CHRISTLICHE RELIGIONSEINFLÜSSE auf die europäische Gesellschaft
EUROPÄISCHER BRIEF von Heinz Wimpissinger, Generalsekretär
Südeuropa ist mehrheitlich katholisch und Nordeuropa protestantisch. In der heutigen Welt hat die Religion oft anderen Lebensphilosophien Platz machen müssen. Politische Ideologien sind einander näher gekommen. Es hat jedoch den Anschein, dass katholische und protestantische dem Volk inhärente Grundwerte - trotz Ökumene, Mischehen und Säkularisierung - verschiedene Grundmuster beibehalten haben. Es sei der Versuch unternommen - abgesehen von anderen Unterscheidungen wie politischer oder historischer Art - Konfliktursachen zu orten, die möglicherweise auch in unterschiedlichen Beurteilungen von Katholiken und Protestanten liegen können. Natürlich sollen die folgenden Reflexionen nicht als feste Kategorisierungen verstanden werden.
KONFLIKTFREUDIGKEIT: Die katholische Welt scheint oft konfliktfreudiger als die protestantische. Eine starke katholische Meinung ist, ein Konflikt soll ausgetragen werden. Er führt dann leichter zu Lösungen. Es handelt sich um eine intellektuelle Betrachtungsweise mit Thesen und Antithesen. Die Lösungen ergeben sich oft aus wilden Diskussionen. Für Protestanten können solche Diskussionen leichter als Streit empfunden werden.
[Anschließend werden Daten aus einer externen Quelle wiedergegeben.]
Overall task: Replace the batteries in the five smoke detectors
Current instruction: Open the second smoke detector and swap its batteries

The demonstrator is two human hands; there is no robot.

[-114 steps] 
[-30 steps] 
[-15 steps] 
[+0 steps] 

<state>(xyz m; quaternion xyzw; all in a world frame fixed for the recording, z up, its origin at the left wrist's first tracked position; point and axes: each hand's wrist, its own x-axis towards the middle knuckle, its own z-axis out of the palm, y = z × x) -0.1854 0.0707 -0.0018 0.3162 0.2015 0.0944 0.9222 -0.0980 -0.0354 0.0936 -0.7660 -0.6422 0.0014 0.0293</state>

SPRACHE: Bei den Katholiken siegt oft die sprachliche Formulierung, während bei Protestanten der Inhalt entscheidender scheint. In einem Konflikt ist oft die Sprache das einzige Lösungsmittel, sodass ihre perfekte Beherrschung als besonders wichtig erachtet wird. Traditionell sprechen Katholiken komplizierter und umständlicher als Protestanten, die üblicherweise direkt zum Punkt kommen. Sie sprechen einfach und kurz. Dadurch wird allerdings das Kommunizieren erschwert. Die kurzgefasste Präsentation gilt in Nordeuropa als Tugend und Beweis für sachliche Korrektheit. Die Katholiken können darin einsilbige Unbeholfenheit sehen. Eine Botschaft, die dürftig verpackt ist, kann nicht viel Wertvolles beinhalten. Der Katholik hält den Zuhörer in Spannung, um schließlich "die Katze aus dem Sack" zu lassen. Der Protestant überbringt die Botschaft sachlich in Ermangelung von Mystik.
REGELUNGEN: Protestantische Beschlüsse werden relativ schnell mit der Vorstellung gefasst, dass sie wieder geändert werden können. Sie treten sofort in Kraft und werden auch befolgt. Die Katholiken brauchen mehr Zeit, um zu einem Entschluss zu kommen, der dann möglichst ewig halten soll. Die Protestanten sehen Bestimmungen als einzuhaltendes Gesetz, während Katholiken darin eher eine Beschreibung eines Idealzustandes sehen. Als simples Exempel sei angeführt, dass die Vorschrift "Hunde an der Leine führen" von Protestanten im allgemeinen befolgt wird. hingegen in Südeuropa als Erinnerung zu werten ist, dass Hunde unter einer gewissen Aufsicht gehalten werden sollen.
SOZIALSTRUKTUR: Die protestantische Kirche war mehr an nationale Grenzen gebunden. Die katholische Kirche verstand sich immer global mit dem Papst als Oberhaupt. Die Katholiken befinden sich in einer weltweiten Glaubensgemeinschaft. Dies kann als ein kollektives Verhältnis zu Gott interpretiert werden. Die Protestanten dürften mehrheitlich eine persönlichere Gottbeziehung vorziehen.
OFFENHEIT: Der Druck für eine verstärkte Transparenz in der Europäischen Union kommt aus dem Norden. Die katholische Kirche verwaltet viele Geheimnisse, während die Protestanten sich weitgehend auf die Bibelübersetzung aus dem Mittelalter stützen. Die Auslegung der Bibel ist den Protestanten weitergehender selbst überlassen.
DIFFERENZEN: Eine Gefahr kann gesehen werden, dass die Sprache missverständlich von Katholiken und Protestanten benutzt wird. Gegensatzpaare sind Dezentralisierung und Zentralsteuerung, Mobilität und Umzugsfeindlichkeit, Offenheit und Vertraulichkeit, Hierarchie und Kollegialität, Gleichstellung und Unterschiedlichkeit der Geschlechter mit all seinen Auswirkungen auf das politische und religiöse Leben.